- [ASSIGNMENT] Print the entries exactly as they appear, and omit any images.
═════ GIVEN DATA ═════
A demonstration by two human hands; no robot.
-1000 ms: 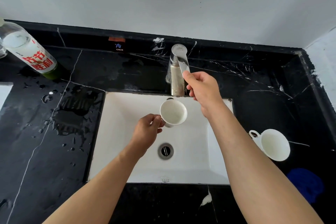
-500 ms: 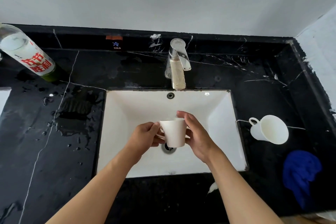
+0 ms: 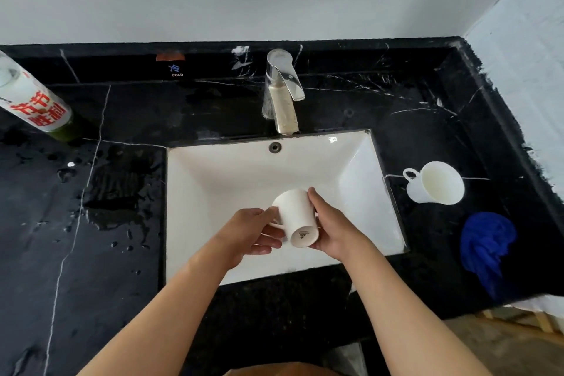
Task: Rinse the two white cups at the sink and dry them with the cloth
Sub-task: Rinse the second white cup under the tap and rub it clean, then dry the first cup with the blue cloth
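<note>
1. Here, the left hand point(image 3: 250, 233) and right hand point(image 3: 334, 227) are both gripping one white cup point(image 3: 296, 218) over the sink point(image 3: 219, 180), fingers wrapped around it, mouth tipped away
2. The second cup point(image 3: 436, 183) is lying at 3 o'clock, the blue cloth point(image 3: 485, 246) at 4 o'clock

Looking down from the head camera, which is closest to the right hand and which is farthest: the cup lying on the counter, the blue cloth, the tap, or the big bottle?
From the right hand:
1. Cup on the counter, to the right, past the sink's edge.
2. Blue cloth and tap: too close to call. The cloth is far right; the tap is behind the sink.
3. Big bottle, far left corner.
</note>
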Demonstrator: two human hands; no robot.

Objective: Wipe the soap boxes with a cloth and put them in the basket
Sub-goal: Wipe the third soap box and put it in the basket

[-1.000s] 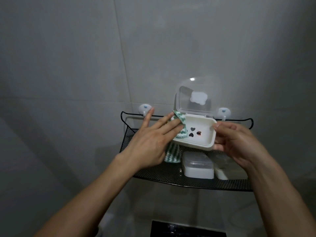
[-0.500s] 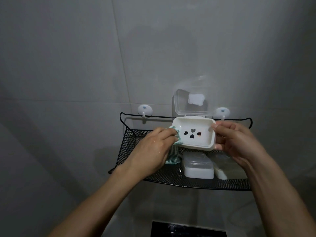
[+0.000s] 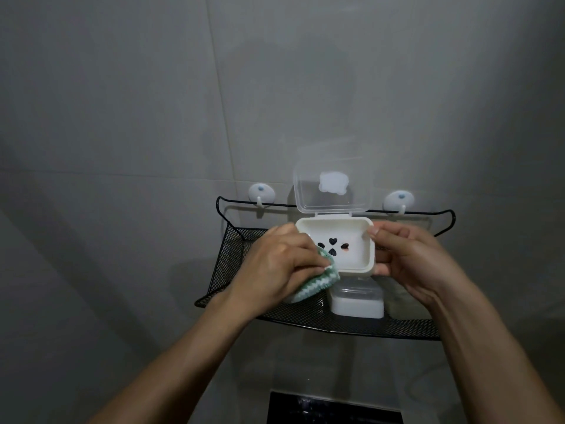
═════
- [ANSWER TO THIS EXERCISE]
A demonstration by two human hands; no robot.
-1000 ms: 
-500 ms: 
+0 ms: 
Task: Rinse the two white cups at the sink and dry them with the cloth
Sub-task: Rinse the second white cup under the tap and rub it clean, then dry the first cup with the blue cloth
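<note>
1. Here, the left hand point(image 3: 250, 233) and right hand point(image 3: 334, 227) are both gripping one white cup point(image 3: 296, 218) over the sink point(image 3: 219, 180), fingers wrapped around it, mouth tipped away
2. The second cup point(image 3: 436, 183) is lying at 3 o'clock, the blue cloth point(image 3: 485, 246) at 4 o'clock

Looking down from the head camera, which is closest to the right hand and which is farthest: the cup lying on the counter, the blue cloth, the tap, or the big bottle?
From the right hand:
1. Cup on the counter, to the right, past the sink's edge.
2. Blue cloth and tap: too close to call. The cloth is far right; the tap is behind the sink.
3. Big bottle, far left corner.
</note>
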Demonstrator: two human hands; no robot.

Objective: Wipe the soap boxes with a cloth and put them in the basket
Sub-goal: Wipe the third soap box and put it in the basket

[-1.000s] 
[-0.500s] 
[+0.000s] 

No additional work is needed on this exercise.